The lines to repeat are those below from the one containing "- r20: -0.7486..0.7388" down to the one containing "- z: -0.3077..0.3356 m", both included; reproduce them exactly and nothing else.
....
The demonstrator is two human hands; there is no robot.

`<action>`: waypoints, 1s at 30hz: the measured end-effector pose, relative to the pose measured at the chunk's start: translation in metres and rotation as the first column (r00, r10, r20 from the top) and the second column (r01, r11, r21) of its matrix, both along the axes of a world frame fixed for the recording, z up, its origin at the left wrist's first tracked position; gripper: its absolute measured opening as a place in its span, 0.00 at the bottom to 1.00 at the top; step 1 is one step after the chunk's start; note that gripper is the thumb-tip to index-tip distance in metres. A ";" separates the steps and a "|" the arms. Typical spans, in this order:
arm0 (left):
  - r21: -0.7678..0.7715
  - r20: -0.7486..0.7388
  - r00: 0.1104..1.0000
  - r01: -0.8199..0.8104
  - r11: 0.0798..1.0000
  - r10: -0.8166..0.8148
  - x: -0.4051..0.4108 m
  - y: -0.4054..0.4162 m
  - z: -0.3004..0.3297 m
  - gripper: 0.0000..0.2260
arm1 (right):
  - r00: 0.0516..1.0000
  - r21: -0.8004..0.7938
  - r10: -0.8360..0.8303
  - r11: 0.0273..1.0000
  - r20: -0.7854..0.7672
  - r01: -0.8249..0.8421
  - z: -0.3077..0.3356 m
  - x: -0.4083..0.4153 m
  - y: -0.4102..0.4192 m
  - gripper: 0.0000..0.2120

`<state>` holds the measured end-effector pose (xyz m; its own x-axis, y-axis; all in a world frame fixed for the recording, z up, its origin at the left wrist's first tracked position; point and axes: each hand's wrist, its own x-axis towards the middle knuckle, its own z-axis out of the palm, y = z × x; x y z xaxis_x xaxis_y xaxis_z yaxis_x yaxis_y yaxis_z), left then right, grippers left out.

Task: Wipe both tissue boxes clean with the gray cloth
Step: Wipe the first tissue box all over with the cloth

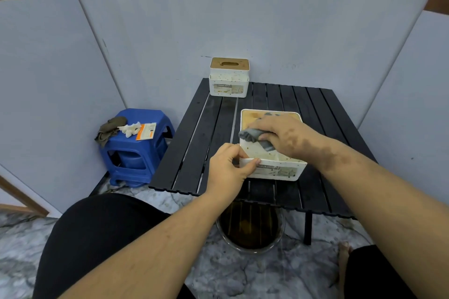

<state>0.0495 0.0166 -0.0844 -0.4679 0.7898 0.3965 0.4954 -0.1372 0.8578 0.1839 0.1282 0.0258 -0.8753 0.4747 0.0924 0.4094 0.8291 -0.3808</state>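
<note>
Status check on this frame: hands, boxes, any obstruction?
Right hand rubs gray cloth on near tissue box. Left hand pinches its corner. Far tissue box untouched. Nothing obstructing.

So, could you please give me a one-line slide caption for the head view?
Right hand wipes the near tissue box with the gray cloth while left hand steadies it.

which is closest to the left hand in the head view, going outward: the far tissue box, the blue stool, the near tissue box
From the left hand:
1. Near tissue box, gripped at its front left corner.
2. Blue stool, off to the left beside the table.
3. Far tissue box, at the table's back edge by the wall.
</note>
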 end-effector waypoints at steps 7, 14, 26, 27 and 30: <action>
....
(Answer to this exercise):
  - r20: -0.7486..0.7388
  - r00: 0.1104..1.0000
  - r01: -0.8199..0.8104
  - r11: 0.0798..1.0000
  - r10: -0.8166..0.8148
  - x: -0.4051..0.4108 m
  - y: -0.4054..0.4162 m
  - z: -0.3004..0.3297 m
  - gripper: 0.0000..0.2260
arm1 (right):
  - r00: 0.0516..1.0000
  - r21: -0.8004..0.7938
  - r10: -0.8360..0.8303
  - r11: 0.0273..1.0000
  - r20: -0.7854..0.7672
  - r01: -0.8249..0.8421
  - z: -0.3077..0.3356 m

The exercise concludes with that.